7. For your reference, the hospital record regarding intake of the letters is also dated in August."
LEGAL FRAMEWORK
"(1) . This section applies where, on an application by or under the authority of the Attorney-General, the High Court is satisfied as respects a coroner ('the coroner concerned') either—
...
(b) where an inquest or an investigation has been held by him, that (whether by reason of fraud, rejection of evidence, irregularity of proceedings, insufficiency of inquiry, the discovery of new facts or evidence or otherwise) it is necessary or desirable in the interest of justice, that an investigation (or as the case may be, another investigation) should be held.
(2). The High Court may—
(a) order an investigation under Part 1 of the Coroners and Justice Act 2009 to be held into the death either—
(i) by the coroner concerned; or
(ii) by a senior coroner, area coroner, or assistant coroner in the same coroner area;
(b) order the coroner concerned to pay such costs of and incidental to the application as to the court may appear just; and
(c) where an inquest has been held, quash any inquisition on, or determination or finding made, at that inquest."

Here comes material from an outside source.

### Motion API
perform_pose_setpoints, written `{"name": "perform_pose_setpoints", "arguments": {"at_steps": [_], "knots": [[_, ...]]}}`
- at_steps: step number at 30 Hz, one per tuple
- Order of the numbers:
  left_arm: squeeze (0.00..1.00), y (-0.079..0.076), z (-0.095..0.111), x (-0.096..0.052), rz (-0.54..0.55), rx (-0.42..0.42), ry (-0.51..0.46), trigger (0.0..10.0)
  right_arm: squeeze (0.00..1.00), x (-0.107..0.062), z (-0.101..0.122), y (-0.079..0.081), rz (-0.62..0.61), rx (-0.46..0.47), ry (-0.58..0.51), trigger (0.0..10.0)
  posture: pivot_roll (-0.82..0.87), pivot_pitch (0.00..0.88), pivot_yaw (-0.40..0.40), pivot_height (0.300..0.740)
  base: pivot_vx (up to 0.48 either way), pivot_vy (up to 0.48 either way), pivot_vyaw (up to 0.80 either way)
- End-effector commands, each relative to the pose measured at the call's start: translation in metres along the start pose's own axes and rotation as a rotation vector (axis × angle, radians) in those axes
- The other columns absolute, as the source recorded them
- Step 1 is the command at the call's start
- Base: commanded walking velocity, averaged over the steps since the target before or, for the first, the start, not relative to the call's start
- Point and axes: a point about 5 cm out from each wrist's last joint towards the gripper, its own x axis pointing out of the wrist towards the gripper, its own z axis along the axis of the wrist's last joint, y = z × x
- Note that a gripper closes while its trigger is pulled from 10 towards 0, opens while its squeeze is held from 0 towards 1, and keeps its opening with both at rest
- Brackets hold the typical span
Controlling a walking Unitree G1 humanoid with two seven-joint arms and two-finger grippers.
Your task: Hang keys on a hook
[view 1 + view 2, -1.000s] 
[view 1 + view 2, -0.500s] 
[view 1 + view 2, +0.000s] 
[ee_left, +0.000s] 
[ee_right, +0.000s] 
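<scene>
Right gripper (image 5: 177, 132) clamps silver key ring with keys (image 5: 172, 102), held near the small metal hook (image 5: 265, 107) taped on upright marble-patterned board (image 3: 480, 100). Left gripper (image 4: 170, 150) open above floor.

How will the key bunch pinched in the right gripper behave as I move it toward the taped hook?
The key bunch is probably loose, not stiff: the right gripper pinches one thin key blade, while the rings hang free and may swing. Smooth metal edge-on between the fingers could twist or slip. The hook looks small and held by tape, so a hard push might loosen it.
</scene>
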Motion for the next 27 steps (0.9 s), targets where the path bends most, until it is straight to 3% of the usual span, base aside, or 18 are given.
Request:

"The power contained in s.13(1)(b) stated in very broad terms. The necessity or desirability of another inquest may arise by reason of one of the listed matters 'or otherwise'. Notwithstanding the width of the statutory words, its exercise by courts shows that the factors of central importance are an assessment of the possibility (as opposed to the probability) of a different verdict, the number of shortcomings in the original inquest, and the need to investigate matters raised by new evidence which has not been investigated at the inquest…"

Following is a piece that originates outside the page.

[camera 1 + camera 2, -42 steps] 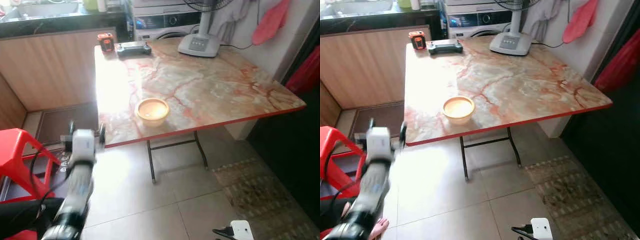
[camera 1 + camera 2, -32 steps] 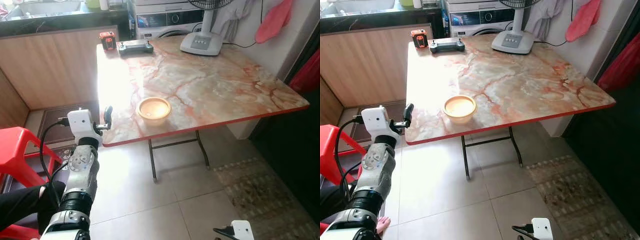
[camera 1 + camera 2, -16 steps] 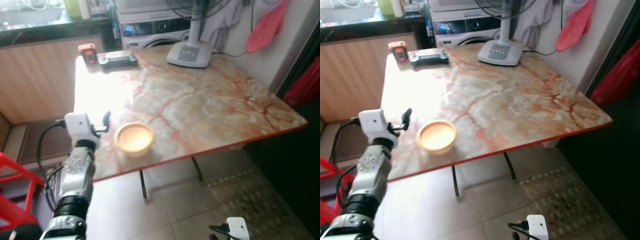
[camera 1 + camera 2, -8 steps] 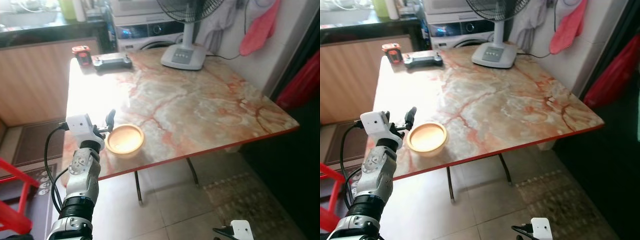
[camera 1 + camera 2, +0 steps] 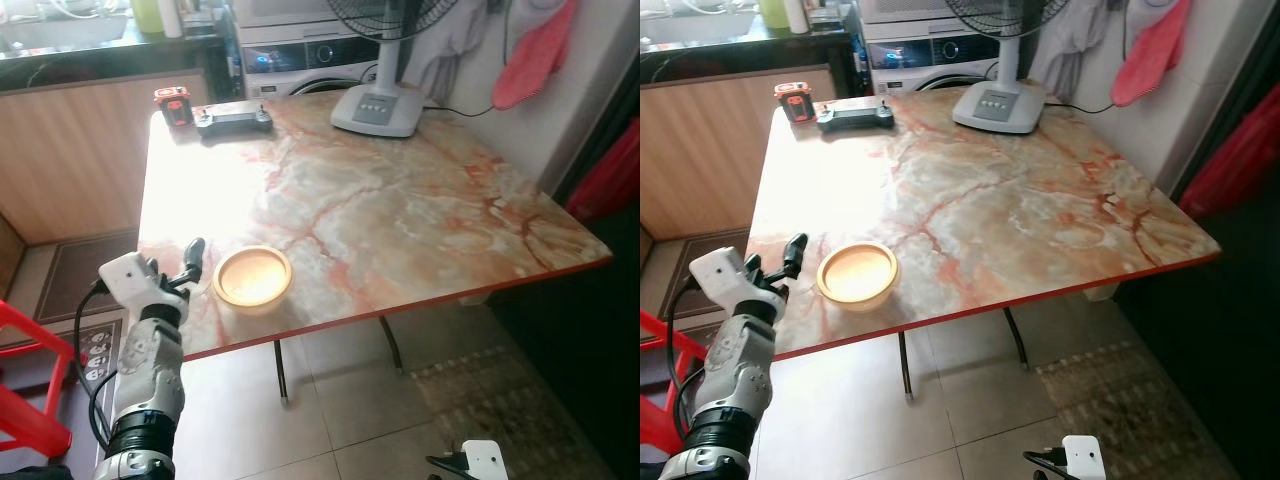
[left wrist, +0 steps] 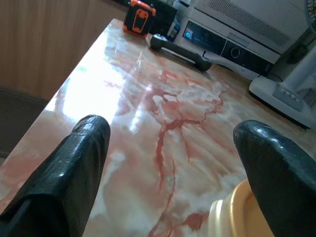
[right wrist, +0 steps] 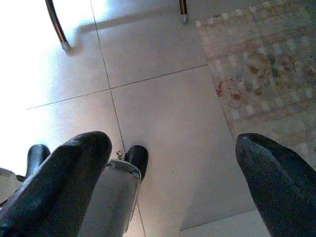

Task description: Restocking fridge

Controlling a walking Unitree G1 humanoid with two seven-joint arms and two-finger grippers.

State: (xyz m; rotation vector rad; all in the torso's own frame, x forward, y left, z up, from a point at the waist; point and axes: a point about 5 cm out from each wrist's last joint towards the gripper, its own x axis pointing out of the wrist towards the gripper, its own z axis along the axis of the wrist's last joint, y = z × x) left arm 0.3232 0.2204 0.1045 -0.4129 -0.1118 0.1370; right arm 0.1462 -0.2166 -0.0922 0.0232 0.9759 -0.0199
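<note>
A shallow yellow bowl (image 5: pixel 252 278) sits on the marble table (image 5: pixel 400 200) near its front left corner. My left gripper (image 5: pixel 175 262) is raised at table height just left of the bowl, over the table's left edge. It is open with nothing between its fingers. In the left wrist view the bowl's rim (image 6: pixel 232 217) shows beside one black finger (image 6: pixel 274 168). My right gripper (image 7: pixel 173 148) hangs low over the tiled floor, open and empty.
A fan base (image 5: pixel 377 108), a black controller (image 5: pixel 233 121) and a small orange device (image 5: pixel 171 106) stand at the table's far side. A washing machine (image 5: pixel 300 55) is behind. A red stool (image 5: pixel 25 400) stands at my left, a patterned rug (image 5: pixel 500 400) at the right.
I have come closer to the table and my left arm has risen to its edge. In the last half second the left gripper drew a little left, away from the bowl.
</note>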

"We shall focus on the statutory language, as interpreted in the authorities, to identify the principle appropriate to this application. The single question is whether the interests of justice make a further inquest either necessary or desirable. The interests of justice, as they arise in the coronial process, are undefined, but, dealing with it broadly, it seems to us elementary that the emergence of fresh evidence which may reasonably lead to the conclusion that the substantial truth about how an individual met his death was not revealed at the first inquest, will normally make it both desirable and necessary in the interest of justice for a fresh inquest to be ordered. The decision is not based on problems with process, unless the process adopted at the original inquest has caused justice to be diverted or for the inquiry to be insufficient. What is more, it is not a pre-condition to an order for a further inquest that this court should anticipate that a different verdict to the one already reached will be returned. If a different verdict is likely, then the interests of justice will make it necessary for a fresh inquest to be ordered, but even when significant fresh evidence may serve to confirm the correctness of the earlier a verdict, it may sometimes nevertheless be desirable for the full extent of the evidence which tends to confirm the correctness of the verdict to be publicly revealed."